Task objective => The following data has a line with "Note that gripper" and a line with "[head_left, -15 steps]". Write out exactly those lines and all the lines between them.
___ Data segment ___
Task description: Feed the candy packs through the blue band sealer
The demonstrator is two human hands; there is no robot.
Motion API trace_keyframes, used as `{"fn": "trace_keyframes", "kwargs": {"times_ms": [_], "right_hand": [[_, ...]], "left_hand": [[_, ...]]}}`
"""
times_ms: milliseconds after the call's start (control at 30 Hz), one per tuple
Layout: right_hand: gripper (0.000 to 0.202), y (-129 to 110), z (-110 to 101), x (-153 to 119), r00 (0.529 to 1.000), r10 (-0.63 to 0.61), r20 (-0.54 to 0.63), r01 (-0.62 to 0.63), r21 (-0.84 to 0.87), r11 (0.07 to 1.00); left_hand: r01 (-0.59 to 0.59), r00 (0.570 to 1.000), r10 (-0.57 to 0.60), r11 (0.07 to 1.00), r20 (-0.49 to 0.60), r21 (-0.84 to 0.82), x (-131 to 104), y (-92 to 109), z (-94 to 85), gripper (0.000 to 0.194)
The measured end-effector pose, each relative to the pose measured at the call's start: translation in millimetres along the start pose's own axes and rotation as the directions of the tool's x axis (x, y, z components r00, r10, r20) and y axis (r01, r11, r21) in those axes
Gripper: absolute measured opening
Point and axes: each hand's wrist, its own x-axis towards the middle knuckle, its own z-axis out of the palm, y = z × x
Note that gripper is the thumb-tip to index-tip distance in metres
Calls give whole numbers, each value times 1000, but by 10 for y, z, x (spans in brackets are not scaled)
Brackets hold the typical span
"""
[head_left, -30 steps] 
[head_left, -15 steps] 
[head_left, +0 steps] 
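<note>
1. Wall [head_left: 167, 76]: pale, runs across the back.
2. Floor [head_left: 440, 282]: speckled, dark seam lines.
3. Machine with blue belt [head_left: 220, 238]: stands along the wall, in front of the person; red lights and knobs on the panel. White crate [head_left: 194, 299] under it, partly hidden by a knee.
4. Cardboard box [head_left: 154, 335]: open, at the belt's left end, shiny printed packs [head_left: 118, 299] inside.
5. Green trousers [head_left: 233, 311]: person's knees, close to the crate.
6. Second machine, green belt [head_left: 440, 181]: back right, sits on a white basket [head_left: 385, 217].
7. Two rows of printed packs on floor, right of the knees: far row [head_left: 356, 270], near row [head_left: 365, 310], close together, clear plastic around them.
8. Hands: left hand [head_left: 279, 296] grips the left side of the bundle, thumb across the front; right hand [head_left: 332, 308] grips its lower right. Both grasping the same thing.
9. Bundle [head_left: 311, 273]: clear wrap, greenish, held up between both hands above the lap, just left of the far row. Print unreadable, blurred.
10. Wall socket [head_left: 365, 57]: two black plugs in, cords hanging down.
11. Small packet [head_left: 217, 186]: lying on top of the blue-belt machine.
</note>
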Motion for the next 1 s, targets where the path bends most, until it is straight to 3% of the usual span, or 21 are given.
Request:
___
Written answer =>
Note that gripper is the thumb-tip to index-tip distance in metres
Calls give whole numbers, each value times 1000, but by 10 for y, z, x (spans in brackets are not scaled)
Brackets hold the typical span
"""
[head_left, -30 steps] 
[head_left, -15 steps] 

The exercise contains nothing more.